* _WORK TASK_
Reproduce each line of the following material exactly, omitting the images.

* _DATA SEGMENT_
★ ★ ★ ★
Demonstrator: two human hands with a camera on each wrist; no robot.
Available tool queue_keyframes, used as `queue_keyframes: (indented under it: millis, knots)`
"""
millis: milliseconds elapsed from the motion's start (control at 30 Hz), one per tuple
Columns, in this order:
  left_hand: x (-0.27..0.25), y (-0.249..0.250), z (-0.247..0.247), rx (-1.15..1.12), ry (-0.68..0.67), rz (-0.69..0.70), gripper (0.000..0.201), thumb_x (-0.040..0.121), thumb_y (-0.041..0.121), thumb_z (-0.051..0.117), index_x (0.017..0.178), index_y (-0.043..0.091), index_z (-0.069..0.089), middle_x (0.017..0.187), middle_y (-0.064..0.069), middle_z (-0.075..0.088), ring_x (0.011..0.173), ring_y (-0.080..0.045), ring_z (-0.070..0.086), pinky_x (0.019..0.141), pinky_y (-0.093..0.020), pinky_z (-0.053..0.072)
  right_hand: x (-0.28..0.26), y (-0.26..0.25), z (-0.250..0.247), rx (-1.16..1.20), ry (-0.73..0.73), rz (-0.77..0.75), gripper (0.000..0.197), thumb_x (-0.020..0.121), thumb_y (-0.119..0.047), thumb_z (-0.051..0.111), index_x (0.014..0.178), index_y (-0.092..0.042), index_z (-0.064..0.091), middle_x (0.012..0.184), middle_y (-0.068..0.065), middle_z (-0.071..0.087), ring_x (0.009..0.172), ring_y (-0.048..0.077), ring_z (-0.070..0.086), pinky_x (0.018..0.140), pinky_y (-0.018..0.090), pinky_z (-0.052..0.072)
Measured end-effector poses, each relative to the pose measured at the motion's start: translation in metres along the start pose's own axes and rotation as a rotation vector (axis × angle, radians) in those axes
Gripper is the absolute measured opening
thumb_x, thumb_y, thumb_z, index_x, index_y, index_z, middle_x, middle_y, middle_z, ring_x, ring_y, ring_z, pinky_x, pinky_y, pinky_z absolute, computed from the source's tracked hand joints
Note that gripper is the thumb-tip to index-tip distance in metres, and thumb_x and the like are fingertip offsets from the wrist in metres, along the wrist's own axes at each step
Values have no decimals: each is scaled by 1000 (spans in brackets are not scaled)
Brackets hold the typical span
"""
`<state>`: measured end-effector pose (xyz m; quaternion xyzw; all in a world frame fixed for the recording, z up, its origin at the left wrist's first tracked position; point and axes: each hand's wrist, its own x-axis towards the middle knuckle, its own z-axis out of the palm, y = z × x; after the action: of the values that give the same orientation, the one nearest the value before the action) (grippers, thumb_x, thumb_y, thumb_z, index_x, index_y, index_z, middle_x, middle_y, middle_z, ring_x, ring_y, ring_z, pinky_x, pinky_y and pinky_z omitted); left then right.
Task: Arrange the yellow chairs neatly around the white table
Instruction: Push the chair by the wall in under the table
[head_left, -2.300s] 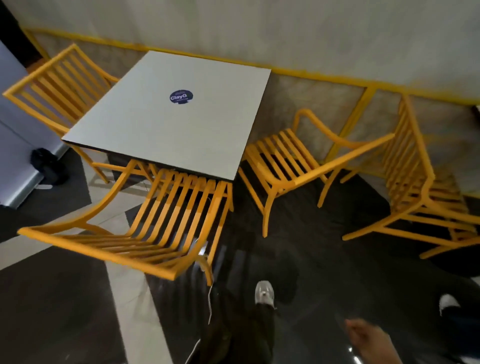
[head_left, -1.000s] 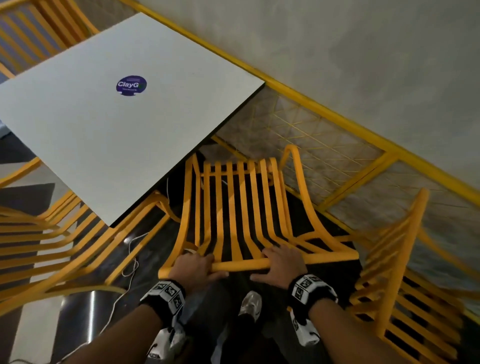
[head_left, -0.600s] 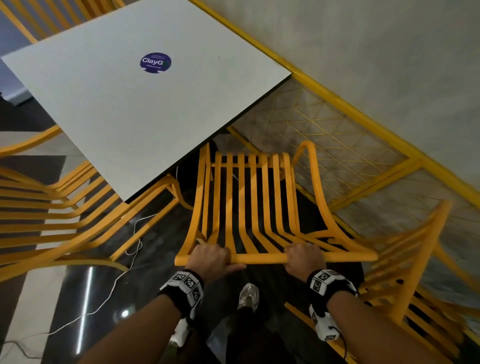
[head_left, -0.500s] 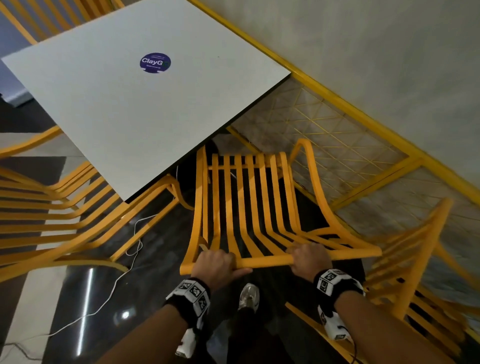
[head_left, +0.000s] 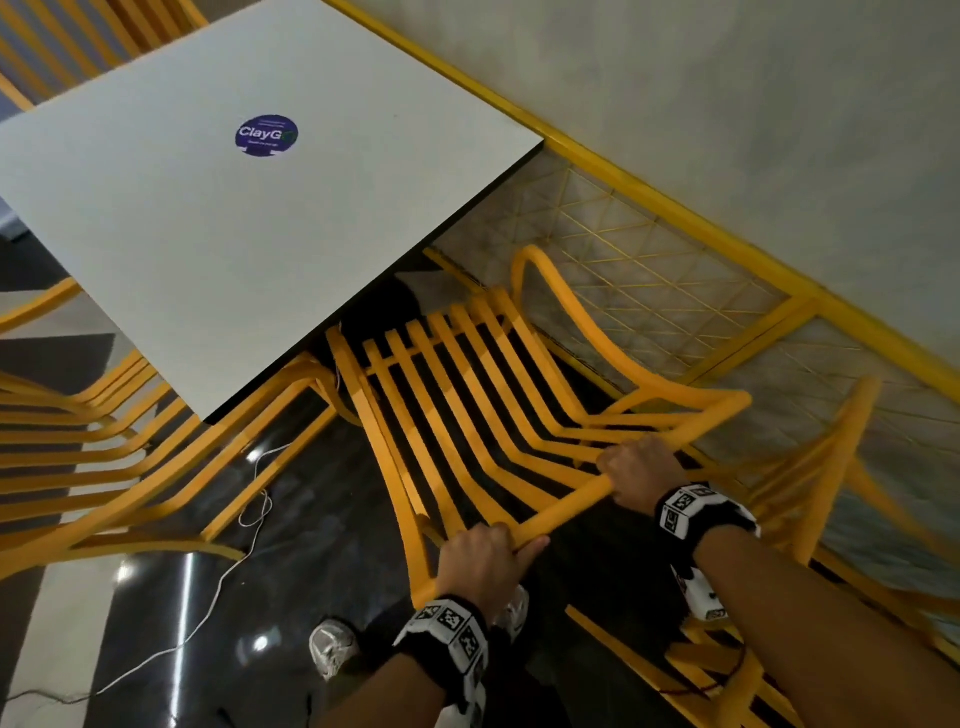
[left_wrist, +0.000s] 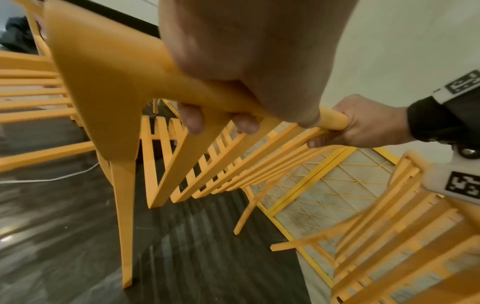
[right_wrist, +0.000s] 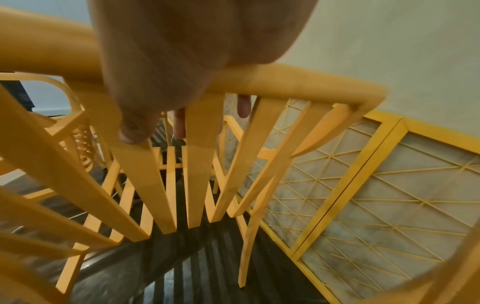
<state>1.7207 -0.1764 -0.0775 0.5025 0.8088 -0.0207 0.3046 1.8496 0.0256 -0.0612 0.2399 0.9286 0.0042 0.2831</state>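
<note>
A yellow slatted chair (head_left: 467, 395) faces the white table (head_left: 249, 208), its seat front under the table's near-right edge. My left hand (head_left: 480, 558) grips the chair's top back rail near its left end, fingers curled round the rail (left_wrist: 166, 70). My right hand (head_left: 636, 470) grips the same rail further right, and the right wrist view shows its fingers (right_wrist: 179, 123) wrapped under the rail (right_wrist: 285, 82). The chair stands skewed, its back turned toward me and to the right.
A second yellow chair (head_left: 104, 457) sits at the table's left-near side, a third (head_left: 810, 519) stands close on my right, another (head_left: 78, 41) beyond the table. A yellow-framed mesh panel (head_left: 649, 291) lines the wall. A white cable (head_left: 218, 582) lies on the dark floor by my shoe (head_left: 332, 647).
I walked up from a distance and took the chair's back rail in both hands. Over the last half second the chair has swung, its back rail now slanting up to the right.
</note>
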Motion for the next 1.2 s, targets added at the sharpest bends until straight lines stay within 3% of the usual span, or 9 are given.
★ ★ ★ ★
* _YOUR RESPONSE_
Demonstrator: two human hands with a camera on each wrist; no robot.
Available tool queue_keyframes, used as `queue_keyframes: (indented under it: millis, knots)`
"""
millis: milliseconds elapsed from the motion's start (control at 30 Hz), one per tuple
Columns, in this order:
  left_hand: x (-0.27..0.25), y (-0.249..0.250), z (-0.247..0.247), rx (-1.15..1.12), ry (-0.68..0.67), rz (-0.69..0.70), gripper (0.000..0.201), thumb_x (-0.040..0.121), thumb_y (-0.041..0.121), thumb_z (-0.051..0.117), index_x (0.017..0.178), index_y (-0.043..0.091), index_z (-0.069..0.089), middle_x (0.017..0.187), middle_y (-0.064..0.069), middle_z (-0.075..0.088), ring_x (0.011..0.173), ring_y (-0.080..0.045), ring_z (-0.070..0.086), pinky_x (0.019..0.141), pinky_y (-0.093..0.020), pinky_z (-0.053..0.072)
  right_hand: x (-0.28..0.26), y (-0.26..0.25), z (-0.250..0.247), rx (-1.16..1.20), ry (-0.73..0.73), rz (-0.77..0.75), gripper (0.000..0.197), thumb_x (-0.020..0.121), thumb_y (-0.119..0.047), thumb_z (-0.051..0.111), index_x (0.014..0.178), index_y (-0.092..0.042), index_z (-0.064..0.091), middle_x (0.012..0.184), middle_y (-0.068..0.065), middle_z (-0.071..0.087), ring_x (0.009..0.172), ring_y (-0.048..0.077), ring_z (-0.070..0.086), pinky_x (0.018..0.140), pinky_y (-0.018..0.090), pinky_z (-0.052..0.072)
Measured end-effector poses, each relative to the pose measured at the motion's start: translation in metres along the start pose's own axes and rotation as a rotation vector (axis × angle, radians) in those axes
Gripper is the absolute measured opening
thumb_x, thumb_y, thumb_z, index_x, index_y, index_z, middle_x, middle_y, middle_z, ring_x, ring_y, ring_z, pinky_x, pinky_y, pinky_z absolute, computed from the source's tracked hand joints
Note that gripper is the thumb-tip to index-tip distance in metres, and thumb_x and the like are fingertip offsets from the wrist in metres, along the wrist's own axes at each step
Values have no decimals: each is scaled by 1000 (spans in brackets are not scaled)
Brackets hold the typical span
"""
`<state>`: measured end-effector pose (xyz m; quaternion xyzw; all in a world frame fixed for the recording, z up, its origin at the left wrist's first tracked position; point and axes: each hand's wrist, its own x-axis towards the middle knuckle, its own z-axis out of the palm, y = z × x; after the action: of the values that give the same orientation, the one nearest the value before the action) (grippers, thumb_x, thumb_y, thumb_z, index_x, index_y, index_z, middle_x, middle_y, middle_z, ring_x, ring_y, ring_z, pinky_x, pinky_y and pinky_z omitted); left then right.
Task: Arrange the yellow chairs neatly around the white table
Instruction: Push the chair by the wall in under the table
[head_left, -2.300s] 
[head_left, -1.000s] 
[head_left, -0.600s] 
[head_left, -0.500s] 
[head_left, +0.000s] 
[left_wrist, +0.000s] 
[right_wrist, +0.000s] 
<state>1.7207 -0.1764 -0.0775 0.5025 0.8088 -0.0207 0.3046 1.8496 0.0256 -0.0612 0.2399 0.9286 0.0042 0.2831</state>
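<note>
A yellow slatted chair (head_left: 467, 395) faces the white table (head_left: 249, 208), its seat front under the table's near-right edge. My left hand (head_left: 480, 558) grips the chair's top back rail near its left end, fingers curled round the rail (left_wrist: 166, 70). My right hand (head_left: 636, 470) grips the same rail further right, and the right wrist view shows its fingers (right_wrist: 179, 123) wrapped under the rail (right_wrist: 285, 82). The chair stands skewed, its back turned toward me and to the right.
A second yellow chair (head_left: 104, 457) sits at the table's left-near side, a third (head_left: 810, 519) stands close on my right, another (head_left: 78, 41) beyond the table. A yellow-framed mesh panel (head_left: 649, 291) lines the wall. A white cable (head_left: 218, 582) lies on the dark floor by my shoe (head_left: 332, 647).
I walked up from a distance and took the chair's back rail in both hands. Over the last half second the chair has swung, its back rail now slanting up to the right.
</note>
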Motion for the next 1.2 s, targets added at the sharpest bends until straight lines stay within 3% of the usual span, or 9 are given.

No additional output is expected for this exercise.